Audio Transcript
Is the first commandment and the last commandment essentially the same commandment? It’s a question worth thinking about, as John Piper recently explained in a sermon. Here’s how he posed the question and explained the implications.
Have you ever asked the question whether the first of the Ten Commandments and the last of the Ten Commandments are the same commandment? I wonder if you can remember what they are.
The first commandment: “You shall have no other gods before me” (Exodus 20:3).
The last commandment: “You shall not covet” (Exodus 20:17).
Paul says in Colossians 3:5, “[Put away all] covetousness, which is idolatry.” Oh! So, the first and last commandments are the same commandment. Only, the last one bends it out horizontally so you know what is really going on. Let’s try to define these commandments. The first commandment is, You shall not have any other gods before me. What does that mean? The words surrounding it, Exodus 20:5: I am the Lord your God. I am a jealous God.
“Where our exchange for the glory of God, the value of God, the beauty of God, the all-satisfying worth of God — where that exchange is happening and our desire for him and our satisfaction in him is getting weaker, other desires are going to come in to fill the void. That is called covetousness.”
So, put jealousy together with, You shall not have any other gods before me. God is like a husband. Israel is like a wife. And he is jealous if she consorts with another god. And so, what does not having any other gods before you mean? It means your love, your affection, your delight, God says, belong to me — only me. You can’t mix it up. All throughout the Old Testament, idolatry was called adultery. “You have given your affections away. You are desiring things more than you are desiring me. I am jealous.” A husband ought to feel that. Jealousy is only a sin when it is all out of proportion and in the wrong places. There. A husband who sees his wife fall in love with another man and doesn’t feel jealous is sick. He should feel a rage of jealousy. And he should win her back. And she should repent. God feels rage at his idolatrous people, and wrath comes from God.

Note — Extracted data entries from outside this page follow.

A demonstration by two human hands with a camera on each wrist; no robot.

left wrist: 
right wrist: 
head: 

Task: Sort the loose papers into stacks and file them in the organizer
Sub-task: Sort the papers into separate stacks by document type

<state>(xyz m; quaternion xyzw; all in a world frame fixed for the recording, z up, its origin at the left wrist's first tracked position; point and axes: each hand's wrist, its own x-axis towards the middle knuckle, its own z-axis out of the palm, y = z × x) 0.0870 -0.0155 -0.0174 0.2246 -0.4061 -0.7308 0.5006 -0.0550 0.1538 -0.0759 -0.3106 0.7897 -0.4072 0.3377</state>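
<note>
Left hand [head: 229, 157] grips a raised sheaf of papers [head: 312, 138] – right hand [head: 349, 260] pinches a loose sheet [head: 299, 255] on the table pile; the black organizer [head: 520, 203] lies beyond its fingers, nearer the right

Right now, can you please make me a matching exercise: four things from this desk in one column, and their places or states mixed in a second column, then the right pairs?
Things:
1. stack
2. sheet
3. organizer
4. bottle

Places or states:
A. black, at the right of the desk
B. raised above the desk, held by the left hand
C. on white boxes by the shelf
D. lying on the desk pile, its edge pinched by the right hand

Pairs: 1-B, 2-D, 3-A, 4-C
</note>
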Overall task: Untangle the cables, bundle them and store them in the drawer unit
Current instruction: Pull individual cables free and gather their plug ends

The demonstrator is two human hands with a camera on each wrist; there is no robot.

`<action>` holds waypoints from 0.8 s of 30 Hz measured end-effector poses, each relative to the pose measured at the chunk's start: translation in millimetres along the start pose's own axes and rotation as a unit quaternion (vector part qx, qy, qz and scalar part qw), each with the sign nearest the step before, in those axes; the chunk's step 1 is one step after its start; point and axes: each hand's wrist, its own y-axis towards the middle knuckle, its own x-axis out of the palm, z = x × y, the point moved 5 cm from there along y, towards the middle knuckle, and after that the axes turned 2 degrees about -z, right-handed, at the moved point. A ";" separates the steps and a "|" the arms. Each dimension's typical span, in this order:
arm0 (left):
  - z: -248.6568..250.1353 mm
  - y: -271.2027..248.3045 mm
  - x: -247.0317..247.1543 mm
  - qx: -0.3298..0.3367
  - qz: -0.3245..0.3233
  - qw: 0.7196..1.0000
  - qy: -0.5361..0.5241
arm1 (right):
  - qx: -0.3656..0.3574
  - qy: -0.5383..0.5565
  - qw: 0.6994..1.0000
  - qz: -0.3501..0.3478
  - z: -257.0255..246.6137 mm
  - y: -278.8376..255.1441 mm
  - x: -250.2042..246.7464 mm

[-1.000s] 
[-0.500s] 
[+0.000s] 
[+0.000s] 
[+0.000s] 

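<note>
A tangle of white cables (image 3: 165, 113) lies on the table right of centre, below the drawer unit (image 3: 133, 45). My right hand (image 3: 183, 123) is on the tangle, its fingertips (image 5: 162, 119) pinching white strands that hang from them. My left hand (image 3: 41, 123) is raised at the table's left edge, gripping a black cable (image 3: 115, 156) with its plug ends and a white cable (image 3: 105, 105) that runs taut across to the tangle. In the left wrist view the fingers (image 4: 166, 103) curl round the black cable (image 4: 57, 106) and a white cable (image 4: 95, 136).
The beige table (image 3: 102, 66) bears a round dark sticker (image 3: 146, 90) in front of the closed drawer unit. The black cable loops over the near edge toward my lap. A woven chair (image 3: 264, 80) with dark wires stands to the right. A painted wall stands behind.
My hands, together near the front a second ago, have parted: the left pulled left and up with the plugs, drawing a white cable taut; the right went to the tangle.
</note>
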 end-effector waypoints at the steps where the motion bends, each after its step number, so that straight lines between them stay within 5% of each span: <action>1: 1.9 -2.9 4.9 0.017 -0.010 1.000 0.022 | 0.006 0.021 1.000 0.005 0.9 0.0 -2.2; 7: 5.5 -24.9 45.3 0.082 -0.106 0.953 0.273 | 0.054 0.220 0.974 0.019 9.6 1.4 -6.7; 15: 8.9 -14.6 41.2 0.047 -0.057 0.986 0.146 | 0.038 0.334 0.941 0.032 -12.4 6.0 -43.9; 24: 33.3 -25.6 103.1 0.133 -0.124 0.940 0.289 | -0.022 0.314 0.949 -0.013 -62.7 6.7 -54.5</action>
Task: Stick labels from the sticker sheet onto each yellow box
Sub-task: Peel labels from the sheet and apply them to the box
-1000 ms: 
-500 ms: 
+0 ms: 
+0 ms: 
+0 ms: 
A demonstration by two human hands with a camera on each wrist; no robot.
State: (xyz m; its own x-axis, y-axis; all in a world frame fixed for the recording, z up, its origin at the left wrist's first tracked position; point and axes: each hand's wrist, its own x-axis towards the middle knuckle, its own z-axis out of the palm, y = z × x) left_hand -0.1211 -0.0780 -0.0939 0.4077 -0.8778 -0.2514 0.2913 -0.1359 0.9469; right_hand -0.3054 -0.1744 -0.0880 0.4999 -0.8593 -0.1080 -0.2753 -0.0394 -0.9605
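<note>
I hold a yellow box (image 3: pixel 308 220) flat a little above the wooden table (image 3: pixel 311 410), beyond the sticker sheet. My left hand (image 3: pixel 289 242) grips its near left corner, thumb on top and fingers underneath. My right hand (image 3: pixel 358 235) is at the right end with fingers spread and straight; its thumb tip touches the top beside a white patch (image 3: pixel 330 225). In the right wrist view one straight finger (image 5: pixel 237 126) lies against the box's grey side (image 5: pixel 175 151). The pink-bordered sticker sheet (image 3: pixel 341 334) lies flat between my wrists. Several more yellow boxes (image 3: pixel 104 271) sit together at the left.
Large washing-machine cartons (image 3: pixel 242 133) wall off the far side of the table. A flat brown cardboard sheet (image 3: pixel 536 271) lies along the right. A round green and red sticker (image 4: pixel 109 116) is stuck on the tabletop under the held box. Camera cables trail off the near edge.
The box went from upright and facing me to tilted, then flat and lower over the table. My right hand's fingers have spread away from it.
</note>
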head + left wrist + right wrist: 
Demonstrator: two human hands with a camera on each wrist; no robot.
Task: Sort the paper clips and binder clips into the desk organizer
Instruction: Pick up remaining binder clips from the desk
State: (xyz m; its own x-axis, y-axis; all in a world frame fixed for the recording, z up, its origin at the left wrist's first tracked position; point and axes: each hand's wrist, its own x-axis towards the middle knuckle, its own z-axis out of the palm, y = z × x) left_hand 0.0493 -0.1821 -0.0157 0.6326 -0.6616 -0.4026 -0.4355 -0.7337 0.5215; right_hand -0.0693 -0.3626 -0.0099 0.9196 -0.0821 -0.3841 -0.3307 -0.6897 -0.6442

The last commandment is, “You shall not covet.” And Paul quotes it that way. He doesn’t just say, Don’t covet your neighbor’s wife, or whatever. In Romans 7:7 he just says the commandment: “You shall not covet.” Well, what does “covet” mean? I remember as a kid trying to define “covet” and I never could. I always thought, “Well, it means wanting what you have. I want what you have.” That is not what “covet” means. “Covet” is much more widely used than just wanting what somebody else has.
What is interesting is that, in the Old Testament and the New, the Hebrew and the Greek, the word simply means “desire.” And so, the question then is: Well, when does “desire” become “covet”? Because desires aren’t bad. You can desire what is good and you can desire what is bad. And so, when does a desire along the way either in intensity or for something, when does it become bad? When does it become the coveting kind of desire? And my way of answering that is to take the tenth commandment and put it together with what we just said about the first commandment.
Paul says covetousness is idolatry, and we have just seen God as jealous for his wife’s affection and attention and glorification and love and devotion and treasuring. And here we have covetousness called idolatry and it is a desire. It is just desire for anything. So, here is my attempt at a definition based on that connection. I would say: Don’t desire anything in a way that would express lack of contentment in God. Covetousness is a desire that is going up because the desire for God is going down for anything: for Bible reading, preaching, writing books. Anything that you desire, and the desire is coming stronger because the desire for God is getting weaker, that is covetousness. That is evil. It doesn’t matter what you are desiring.
And so, I think what we have seen from Romans 1 and now from the Ten Commandments is, where our exchange for the glory of God, the value of God, the beauty of God, the all-satisfying worth of God, where that exchange is happening and our desire for him and our satisfaction in him is getting weaker, other desires are going to come in to fill the void, and they get stronger. All of that is called covetousness.